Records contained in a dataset

[Start of section]

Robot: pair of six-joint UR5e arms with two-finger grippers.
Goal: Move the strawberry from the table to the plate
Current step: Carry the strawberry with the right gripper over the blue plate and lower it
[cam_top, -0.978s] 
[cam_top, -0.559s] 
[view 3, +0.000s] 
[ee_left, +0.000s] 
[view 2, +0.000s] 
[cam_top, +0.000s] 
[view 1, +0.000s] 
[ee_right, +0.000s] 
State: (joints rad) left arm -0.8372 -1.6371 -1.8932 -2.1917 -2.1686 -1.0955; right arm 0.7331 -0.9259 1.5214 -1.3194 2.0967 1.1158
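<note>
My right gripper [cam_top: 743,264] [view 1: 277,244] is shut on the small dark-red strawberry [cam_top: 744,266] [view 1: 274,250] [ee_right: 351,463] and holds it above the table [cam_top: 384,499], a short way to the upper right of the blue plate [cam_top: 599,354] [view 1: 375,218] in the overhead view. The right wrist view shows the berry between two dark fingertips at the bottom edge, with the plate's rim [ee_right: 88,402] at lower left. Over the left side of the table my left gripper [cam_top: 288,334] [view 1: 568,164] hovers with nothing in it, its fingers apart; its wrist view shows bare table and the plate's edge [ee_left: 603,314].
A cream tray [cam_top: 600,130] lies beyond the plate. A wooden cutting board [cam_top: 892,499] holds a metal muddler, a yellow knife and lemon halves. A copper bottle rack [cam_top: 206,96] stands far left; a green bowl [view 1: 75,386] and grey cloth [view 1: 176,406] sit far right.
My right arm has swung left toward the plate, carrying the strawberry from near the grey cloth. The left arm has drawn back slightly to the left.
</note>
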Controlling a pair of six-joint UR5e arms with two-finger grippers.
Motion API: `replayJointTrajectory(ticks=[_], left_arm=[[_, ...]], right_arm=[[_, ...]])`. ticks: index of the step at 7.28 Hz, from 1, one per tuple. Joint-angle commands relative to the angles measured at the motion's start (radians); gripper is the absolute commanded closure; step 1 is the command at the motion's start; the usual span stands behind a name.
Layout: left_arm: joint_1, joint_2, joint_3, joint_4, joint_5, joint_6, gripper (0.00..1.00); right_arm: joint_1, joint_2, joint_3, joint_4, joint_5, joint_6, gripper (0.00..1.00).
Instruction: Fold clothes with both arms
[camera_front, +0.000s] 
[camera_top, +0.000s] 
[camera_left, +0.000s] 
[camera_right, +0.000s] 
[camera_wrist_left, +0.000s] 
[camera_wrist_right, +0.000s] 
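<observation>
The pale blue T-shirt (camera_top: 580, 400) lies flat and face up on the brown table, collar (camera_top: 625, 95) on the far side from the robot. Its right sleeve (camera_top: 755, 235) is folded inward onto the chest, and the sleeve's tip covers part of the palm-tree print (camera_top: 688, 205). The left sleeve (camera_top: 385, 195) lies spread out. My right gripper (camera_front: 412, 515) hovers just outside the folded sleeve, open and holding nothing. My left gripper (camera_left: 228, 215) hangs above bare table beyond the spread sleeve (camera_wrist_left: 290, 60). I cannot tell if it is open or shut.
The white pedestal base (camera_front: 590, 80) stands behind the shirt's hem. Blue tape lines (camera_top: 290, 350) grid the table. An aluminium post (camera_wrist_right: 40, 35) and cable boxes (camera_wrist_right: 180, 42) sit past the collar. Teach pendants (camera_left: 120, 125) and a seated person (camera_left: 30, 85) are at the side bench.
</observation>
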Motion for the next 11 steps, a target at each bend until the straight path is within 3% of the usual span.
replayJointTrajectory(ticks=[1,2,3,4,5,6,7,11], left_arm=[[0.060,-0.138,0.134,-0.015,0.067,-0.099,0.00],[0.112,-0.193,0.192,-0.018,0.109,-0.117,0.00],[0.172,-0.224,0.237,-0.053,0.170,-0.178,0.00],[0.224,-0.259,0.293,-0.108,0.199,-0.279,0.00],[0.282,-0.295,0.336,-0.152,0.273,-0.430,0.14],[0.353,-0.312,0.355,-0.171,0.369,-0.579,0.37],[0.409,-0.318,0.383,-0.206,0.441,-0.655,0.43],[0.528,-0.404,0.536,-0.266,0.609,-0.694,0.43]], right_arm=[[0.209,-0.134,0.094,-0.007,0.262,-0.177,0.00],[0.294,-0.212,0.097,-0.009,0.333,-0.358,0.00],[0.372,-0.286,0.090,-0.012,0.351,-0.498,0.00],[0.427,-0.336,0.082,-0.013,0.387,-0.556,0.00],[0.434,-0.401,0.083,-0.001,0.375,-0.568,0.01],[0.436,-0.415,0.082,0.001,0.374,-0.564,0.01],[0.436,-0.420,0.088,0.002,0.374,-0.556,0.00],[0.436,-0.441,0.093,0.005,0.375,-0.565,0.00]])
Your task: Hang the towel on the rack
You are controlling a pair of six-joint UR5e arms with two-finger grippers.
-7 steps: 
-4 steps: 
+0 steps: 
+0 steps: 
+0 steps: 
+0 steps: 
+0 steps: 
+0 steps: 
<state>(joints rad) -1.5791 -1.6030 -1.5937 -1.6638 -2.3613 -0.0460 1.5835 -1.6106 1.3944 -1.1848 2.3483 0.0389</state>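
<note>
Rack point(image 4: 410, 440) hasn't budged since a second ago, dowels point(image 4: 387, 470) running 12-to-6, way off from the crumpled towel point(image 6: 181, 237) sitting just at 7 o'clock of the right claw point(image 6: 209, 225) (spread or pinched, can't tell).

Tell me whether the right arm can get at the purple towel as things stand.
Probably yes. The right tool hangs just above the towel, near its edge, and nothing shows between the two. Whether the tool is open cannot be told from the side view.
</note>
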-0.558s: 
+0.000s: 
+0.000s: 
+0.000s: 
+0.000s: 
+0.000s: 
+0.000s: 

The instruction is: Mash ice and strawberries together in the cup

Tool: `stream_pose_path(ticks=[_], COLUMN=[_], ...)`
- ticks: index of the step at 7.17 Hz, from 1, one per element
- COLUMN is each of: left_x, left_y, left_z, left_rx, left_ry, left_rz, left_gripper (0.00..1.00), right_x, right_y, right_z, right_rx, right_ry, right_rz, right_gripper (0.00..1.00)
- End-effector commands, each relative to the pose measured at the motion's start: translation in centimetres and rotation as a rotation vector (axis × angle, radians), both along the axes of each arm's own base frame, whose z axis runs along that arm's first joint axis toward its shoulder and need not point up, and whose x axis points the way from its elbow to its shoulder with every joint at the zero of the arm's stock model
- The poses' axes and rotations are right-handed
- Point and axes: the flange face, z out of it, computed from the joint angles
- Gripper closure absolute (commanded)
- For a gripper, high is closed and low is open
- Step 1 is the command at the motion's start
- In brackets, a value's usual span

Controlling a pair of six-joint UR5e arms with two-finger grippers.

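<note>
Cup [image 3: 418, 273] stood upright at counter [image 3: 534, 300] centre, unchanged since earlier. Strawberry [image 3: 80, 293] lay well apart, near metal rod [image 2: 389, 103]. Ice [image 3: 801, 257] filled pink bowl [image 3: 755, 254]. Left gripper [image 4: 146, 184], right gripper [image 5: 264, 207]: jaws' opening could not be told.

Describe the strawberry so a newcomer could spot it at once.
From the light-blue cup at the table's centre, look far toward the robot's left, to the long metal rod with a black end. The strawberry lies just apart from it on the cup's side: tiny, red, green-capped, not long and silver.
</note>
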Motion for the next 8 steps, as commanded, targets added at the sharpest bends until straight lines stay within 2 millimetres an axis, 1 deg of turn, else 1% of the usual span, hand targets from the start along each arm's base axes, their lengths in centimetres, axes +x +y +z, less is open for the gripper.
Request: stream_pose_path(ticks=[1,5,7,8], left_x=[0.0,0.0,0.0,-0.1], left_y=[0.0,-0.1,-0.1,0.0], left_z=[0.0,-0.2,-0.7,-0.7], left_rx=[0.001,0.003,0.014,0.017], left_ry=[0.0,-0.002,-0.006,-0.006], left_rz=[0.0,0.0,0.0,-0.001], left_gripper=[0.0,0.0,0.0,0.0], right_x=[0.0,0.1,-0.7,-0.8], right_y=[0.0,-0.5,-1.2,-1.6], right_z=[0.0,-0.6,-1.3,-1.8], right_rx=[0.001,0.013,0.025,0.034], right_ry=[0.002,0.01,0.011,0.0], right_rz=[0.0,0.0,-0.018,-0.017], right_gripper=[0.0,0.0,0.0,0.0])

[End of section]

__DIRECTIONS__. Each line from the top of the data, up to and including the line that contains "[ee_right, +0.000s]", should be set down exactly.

__RESULT__.
Robot: pair of six-joint UR5e arms with two-finger grippers.
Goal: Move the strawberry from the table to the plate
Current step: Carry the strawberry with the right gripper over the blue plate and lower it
[cam_top, -0.978s] 
[cam_top, -0.559s] 
[view 3, +0.000s] 
[ee_left, +0.000s] 
[view 2, +0.000s] 
[cam_top, +0.000s] 
[view 1, +0.000s] 
[ee_right, +0.000s] 

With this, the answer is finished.